▸ **WHAT YOU ARE ASKED TO DO**
The required result is each line of the entries below containing the string "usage".

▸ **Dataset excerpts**
◇ ◇ ◇ ◇ ◇
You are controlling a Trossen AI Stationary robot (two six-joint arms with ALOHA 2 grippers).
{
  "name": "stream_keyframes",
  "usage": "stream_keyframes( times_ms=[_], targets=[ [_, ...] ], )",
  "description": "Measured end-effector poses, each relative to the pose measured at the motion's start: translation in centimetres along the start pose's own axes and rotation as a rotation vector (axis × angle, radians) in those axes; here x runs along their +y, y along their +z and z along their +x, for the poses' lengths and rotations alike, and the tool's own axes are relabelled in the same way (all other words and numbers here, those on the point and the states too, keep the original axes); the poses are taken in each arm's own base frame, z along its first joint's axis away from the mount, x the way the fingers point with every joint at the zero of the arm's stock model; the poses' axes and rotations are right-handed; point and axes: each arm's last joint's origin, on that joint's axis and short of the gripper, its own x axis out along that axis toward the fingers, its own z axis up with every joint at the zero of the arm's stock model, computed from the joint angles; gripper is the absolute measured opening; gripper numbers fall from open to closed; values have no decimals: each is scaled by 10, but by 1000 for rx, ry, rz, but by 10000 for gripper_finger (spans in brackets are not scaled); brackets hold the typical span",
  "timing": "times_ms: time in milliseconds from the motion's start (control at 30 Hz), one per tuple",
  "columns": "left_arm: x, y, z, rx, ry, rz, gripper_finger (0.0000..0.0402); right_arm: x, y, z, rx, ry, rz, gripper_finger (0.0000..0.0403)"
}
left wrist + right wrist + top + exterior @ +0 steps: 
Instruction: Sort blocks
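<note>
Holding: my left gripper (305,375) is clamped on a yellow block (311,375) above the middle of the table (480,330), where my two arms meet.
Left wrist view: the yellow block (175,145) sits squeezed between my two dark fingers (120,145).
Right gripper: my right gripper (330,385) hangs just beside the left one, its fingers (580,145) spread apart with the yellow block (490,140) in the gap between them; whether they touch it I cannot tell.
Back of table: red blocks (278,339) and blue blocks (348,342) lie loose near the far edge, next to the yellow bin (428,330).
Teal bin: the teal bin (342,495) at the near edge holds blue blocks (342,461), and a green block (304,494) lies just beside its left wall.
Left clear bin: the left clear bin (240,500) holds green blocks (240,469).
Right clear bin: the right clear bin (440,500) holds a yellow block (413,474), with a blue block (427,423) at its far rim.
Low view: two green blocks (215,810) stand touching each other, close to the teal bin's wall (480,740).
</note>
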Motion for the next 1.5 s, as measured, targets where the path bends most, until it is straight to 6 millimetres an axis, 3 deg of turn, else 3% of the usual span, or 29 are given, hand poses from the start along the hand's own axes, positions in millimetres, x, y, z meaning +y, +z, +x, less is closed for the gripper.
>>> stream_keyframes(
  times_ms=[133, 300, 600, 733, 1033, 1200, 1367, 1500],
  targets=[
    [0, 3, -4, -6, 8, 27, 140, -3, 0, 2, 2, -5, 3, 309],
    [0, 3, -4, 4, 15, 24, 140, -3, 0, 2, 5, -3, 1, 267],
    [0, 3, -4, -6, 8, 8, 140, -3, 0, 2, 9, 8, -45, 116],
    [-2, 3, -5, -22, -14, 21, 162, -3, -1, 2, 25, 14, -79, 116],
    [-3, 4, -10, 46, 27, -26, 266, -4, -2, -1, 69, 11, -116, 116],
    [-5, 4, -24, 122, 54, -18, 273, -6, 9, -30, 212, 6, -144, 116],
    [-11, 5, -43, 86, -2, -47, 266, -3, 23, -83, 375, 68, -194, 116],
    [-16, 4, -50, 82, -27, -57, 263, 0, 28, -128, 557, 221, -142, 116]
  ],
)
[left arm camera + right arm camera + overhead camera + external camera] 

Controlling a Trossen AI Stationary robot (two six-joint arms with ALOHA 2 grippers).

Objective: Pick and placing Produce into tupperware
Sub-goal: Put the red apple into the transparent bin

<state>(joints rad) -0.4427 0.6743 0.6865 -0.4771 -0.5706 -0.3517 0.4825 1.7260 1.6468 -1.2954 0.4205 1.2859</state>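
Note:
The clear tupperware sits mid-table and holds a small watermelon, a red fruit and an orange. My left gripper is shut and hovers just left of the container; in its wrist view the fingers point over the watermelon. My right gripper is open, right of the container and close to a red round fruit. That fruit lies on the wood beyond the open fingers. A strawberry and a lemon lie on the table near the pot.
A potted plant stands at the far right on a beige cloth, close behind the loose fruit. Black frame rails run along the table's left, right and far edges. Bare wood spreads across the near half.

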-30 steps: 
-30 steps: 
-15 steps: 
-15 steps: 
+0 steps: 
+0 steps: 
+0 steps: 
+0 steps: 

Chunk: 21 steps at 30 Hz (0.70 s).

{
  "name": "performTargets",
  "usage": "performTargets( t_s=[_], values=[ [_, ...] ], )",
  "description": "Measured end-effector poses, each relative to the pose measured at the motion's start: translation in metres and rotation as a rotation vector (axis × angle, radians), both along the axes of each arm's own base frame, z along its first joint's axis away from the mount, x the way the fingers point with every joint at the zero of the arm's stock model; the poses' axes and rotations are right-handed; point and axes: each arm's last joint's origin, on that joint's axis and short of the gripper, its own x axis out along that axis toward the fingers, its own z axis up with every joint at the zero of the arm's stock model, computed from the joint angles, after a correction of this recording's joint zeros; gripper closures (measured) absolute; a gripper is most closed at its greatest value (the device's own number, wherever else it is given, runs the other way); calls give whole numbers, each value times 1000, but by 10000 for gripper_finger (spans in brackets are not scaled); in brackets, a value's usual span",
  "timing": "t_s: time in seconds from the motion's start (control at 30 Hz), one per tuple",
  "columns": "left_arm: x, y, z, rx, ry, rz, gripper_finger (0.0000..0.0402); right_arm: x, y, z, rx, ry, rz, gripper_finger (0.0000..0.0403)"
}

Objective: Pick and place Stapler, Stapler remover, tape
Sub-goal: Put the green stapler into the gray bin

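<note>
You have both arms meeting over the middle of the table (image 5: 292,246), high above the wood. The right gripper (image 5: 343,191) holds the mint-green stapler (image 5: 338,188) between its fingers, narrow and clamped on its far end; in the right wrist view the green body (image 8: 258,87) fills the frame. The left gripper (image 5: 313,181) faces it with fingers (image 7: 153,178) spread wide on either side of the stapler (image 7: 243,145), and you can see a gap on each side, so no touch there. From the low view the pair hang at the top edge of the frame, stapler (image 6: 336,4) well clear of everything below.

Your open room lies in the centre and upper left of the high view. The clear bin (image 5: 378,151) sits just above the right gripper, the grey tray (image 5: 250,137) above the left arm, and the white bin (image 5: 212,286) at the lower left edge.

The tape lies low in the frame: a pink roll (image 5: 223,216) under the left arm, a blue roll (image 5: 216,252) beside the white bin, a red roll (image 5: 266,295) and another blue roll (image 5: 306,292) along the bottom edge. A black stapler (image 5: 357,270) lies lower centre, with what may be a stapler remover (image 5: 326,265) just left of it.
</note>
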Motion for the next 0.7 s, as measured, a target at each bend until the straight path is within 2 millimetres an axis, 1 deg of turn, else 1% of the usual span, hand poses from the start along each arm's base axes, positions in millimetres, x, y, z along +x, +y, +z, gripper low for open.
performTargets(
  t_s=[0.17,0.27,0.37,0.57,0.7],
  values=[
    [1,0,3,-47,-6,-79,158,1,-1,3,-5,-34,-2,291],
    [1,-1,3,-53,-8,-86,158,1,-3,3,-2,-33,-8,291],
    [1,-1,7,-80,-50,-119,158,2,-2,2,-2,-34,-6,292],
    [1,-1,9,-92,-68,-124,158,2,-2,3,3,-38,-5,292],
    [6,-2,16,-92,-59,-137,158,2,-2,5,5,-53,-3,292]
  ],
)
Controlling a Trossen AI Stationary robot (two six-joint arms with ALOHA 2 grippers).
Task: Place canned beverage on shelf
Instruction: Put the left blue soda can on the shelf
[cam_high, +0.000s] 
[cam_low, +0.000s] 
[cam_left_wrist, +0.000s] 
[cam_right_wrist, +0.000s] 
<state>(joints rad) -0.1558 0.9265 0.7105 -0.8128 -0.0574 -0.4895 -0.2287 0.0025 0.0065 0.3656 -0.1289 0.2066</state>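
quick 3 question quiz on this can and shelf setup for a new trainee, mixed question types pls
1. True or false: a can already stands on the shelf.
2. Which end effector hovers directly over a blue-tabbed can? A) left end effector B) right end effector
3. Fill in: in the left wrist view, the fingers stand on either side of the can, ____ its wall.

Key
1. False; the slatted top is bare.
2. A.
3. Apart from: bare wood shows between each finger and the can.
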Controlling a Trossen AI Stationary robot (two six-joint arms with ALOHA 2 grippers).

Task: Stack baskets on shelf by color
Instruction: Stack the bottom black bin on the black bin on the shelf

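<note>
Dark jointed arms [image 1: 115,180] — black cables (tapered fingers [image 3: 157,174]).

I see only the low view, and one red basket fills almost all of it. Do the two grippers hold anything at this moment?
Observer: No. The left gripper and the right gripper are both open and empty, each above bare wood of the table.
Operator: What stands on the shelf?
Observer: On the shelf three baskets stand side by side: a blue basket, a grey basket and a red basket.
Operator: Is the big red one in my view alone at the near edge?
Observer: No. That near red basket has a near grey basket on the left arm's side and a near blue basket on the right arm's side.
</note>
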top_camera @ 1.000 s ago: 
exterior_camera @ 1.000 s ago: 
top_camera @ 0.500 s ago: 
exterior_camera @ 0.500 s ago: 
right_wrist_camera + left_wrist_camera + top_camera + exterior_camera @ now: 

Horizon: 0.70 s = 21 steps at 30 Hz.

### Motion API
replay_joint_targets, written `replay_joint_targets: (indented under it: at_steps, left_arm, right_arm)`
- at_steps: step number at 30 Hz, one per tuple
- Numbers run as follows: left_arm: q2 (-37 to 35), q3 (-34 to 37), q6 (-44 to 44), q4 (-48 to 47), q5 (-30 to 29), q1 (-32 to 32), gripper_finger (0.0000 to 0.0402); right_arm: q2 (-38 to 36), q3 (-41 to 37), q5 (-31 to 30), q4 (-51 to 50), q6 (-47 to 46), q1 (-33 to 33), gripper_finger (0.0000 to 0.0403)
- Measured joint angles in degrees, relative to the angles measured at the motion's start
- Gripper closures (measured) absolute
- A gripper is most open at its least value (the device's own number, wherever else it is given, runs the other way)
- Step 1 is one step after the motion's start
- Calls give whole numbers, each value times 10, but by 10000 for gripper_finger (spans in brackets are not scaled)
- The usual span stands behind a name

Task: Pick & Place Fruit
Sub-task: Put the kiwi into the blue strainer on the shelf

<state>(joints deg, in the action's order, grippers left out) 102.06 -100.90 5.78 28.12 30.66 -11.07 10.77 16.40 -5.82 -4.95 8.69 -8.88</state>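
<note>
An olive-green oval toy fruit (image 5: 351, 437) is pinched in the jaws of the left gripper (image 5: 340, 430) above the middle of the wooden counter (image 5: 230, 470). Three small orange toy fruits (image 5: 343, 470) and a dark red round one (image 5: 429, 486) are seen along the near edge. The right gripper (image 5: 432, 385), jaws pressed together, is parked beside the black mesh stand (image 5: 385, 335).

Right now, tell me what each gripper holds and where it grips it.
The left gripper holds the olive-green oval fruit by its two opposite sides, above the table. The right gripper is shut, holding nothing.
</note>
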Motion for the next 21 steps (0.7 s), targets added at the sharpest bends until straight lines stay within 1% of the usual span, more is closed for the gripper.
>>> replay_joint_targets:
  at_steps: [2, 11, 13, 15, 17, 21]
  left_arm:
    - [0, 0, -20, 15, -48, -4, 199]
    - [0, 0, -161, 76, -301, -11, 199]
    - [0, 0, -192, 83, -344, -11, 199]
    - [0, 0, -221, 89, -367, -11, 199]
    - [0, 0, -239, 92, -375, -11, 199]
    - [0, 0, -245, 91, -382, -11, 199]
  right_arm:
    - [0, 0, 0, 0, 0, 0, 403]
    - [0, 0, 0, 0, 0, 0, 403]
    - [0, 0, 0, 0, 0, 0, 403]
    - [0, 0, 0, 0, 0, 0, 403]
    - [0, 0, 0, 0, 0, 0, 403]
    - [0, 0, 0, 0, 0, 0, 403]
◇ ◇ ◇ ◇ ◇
▸ **YOUR SOLUTION**
  "usage": "stream_keyframes( times_ms=[_], targets=[ [_, ...] ], )",
  "usage": "performTargets( t_s=[_], values=[ [_, ...] ], )",

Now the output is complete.